ABOUT THIS EXERCISE: Return every line from the records below in which the word "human" is found.
BEGIN MATERIAL FOR THE TASK
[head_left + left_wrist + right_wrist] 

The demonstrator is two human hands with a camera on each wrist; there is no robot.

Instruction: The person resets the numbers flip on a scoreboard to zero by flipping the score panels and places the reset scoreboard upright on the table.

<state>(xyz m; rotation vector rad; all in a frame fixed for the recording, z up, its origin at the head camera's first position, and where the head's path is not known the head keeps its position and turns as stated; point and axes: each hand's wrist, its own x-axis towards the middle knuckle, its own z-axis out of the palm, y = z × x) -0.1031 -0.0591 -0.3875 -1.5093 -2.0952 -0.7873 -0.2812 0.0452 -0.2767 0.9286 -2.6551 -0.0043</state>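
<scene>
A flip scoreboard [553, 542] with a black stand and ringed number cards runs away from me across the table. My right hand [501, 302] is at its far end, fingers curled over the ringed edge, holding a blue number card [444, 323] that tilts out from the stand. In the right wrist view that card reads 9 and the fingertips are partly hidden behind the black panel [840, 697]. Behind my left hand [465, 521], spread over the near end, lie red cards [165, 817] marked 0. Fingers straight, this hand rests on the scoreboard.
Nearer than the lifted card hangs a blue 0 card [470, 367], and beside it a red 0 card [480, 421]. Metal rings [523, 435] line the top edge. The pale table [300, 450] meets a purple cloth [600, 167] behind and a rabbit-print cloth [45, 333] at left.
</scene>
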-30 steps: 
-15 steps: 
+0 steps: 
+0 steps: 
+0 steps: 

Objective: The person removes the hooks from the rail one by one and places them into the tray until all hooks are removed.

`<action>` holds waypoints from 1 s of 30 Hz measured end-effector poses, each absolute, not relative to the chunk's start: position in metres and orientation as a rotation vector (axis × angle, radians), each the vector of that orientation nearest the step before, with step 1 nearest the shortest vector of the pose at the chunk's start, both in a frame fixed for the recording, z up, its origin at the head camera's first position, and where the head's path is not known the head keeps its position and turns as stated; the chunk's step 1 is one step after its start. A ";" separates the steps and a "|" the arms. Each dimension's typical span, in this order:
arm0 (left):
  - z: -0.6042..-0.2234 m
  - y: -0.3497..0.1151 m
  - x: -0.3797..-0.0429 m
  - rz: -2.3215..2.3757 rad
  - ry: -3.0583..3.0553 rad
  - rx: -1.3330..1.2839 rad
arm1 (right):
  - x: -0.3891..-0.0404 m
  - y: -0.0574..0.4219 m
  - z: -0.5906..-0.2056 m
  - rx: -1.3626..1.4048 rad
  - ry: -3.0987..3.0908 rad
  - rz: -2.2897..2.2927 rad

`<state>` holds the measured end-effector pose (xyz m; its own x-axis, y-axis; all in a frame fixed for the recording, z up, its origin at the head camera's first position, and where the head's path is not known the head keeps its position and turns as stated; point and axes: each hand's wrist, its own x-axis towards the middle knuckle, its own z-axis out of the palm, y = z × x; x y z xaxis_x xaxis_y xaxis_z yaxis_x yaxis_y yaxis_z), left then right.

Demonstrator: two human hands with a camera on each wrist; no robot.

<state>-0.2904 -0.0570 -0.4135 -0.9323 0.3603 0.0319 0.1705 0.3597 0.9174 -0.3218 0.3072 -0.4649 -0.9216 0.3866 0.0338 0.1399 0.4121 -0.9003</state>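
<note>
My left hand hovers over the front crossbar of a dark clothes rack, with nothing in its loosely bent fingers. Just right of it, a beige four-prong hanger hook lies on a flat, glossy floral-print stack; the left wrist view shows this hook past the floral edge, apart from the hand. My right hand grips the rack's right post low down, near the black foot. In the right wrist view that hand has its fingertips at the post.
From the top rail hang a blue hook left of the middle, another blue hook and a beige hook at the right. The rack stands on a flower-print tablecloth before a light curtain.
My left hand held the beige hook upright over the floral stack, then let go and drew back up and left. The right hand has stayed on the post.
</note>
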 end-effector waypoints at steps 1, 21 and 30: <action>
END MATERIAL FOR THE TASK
RESULT FOR THIS EXERCISE:
The demonstrator is two human hands with a camera on each wrist; there is no robot.
Demonstrator: two human hands with a camera on each wrist; no robot.

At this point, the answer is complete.